*** Block opens ***

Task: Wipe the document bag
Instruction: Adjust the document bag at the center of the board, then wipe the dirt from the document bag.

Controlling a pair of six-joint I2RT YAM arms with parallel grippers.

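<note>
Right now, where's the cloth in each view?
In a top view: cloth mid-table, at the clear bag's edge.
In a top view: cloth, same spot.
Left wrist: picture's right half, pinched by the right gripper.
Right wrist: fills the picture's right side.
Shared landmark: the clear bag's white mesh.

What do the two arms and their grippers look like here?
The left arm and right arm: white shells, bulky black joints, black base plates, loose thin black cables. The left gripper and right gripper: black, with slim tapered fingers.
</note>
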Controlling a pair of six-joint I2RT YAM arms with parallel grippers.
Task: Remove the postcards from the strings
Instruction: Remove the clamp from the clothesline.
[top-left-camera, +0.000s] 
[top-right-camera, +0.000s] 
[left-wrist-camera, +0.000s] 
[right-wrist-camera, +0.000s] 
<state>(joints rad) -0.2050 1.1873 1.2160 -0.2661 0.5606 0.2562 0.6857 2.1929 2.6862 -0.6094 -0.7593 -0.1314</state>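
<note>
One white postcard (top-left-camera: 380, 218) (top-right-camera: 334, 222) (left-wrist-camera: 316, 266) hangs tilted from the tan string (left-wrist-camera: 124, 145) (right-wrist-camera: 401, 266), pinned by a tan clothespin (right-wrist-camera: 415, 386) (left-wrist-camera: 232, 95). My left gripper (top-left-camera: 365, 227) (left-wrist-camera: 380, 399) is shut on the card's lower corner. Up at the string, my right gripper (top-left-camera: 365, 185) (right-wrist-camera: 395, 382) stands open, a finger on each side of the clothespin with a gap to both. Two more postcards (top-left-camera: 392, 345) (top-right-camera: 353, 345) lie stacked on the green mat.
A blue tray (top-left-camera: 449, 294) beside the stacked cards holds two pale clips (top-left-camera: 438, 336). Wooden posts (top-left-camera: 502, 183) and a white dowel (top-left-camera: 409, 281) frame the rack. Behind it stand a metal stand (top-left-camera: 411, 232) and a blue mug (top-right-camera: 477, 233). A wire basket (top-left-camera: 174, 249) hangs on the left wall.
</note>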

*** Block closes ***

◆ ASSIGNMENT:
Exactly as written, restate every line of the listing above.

◆ SOLUTION TO THIS PROBLEM:
Task: Wipe the document bag
Instruction: Adjust the document bag at the center of the board, then wipe the dirt from the document bag.

Controlling a pair of six-joint I2RT YAM arms with parallel grippers.

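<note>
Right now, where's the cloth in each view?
In a top view: cloth mid-table, at the clear bag's edge.
In a top view: cloth, same spot.
Left wrist: picture's right half, pinched by the right gripper.
Right wrist: fills the picture's right side.
Shared landmark: the clear bag's white mesh.

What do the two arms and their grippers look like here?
The left arm and right arm: white shells, bulky black joints, black base plates, loose thin black cables. The left gripper and right gripper: black, with slim tapered fingers.
</note>
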Controlling a pair of six-joint I2RT YAM arms with parallel grippers.
Task: Remove the postcards from the strings
Instruction: Remove the clamp from the clothesline.
[top-left-camera, +0.000s] 
[top-right-camera, +0.000s] 
[left-wrist-camera, +0.000s] 
[right-wrist-camera, +0.000s] 
<state>(joints rad) -0.2050 1.1873 1.2160 -0.2661 0.5606 0.2562 0.6857 2.1929 2.6862 -0.6094 -0.7593 -0.1314</state>
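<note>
One white postcard (top-left-camera: 380, 218) (top-right-camera: 334, 222) (left-wrist-camera: 316, 266) hangs tilted from the tan string (left-wrist-camera: 124, 145) (right-wrist-camera: 401, 266), pinned by a tan clothespin (right-wrist-camera: 415, 386) (left-wrist-camera: 232, 95). My left gripper (top-left-camera: 365, 227) (left-wrist-camera: 380, 399) is shut on the card's lower corner. Up at the string, my right gripper (top-left-camera: 365, 185) (right-wrist-camera: 395, 382) stands open, a finger on each side of the clothespin with a gap to both. Two more postcards (top-left-camera: 392, 345) (top-right-camera: 353, 345) lie stacked on the green mat.
A blue tray (top-left-camera: 449, 294) beside the stacked cards holds two pale clips (top-left-camera: 438, 336). Wooden posts (top-left-camera: 502, 183) and a white dowel (top-left-camera: 409, 281) frame the rack. Behind it stand a metal stand (top-left-camera: 411, 232) and a blue mug (top-right-camera: 477, 233). A wire basket (top-left-camera: 174, 249) hangs on the left wall.
</note>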

That wraps up the exercise.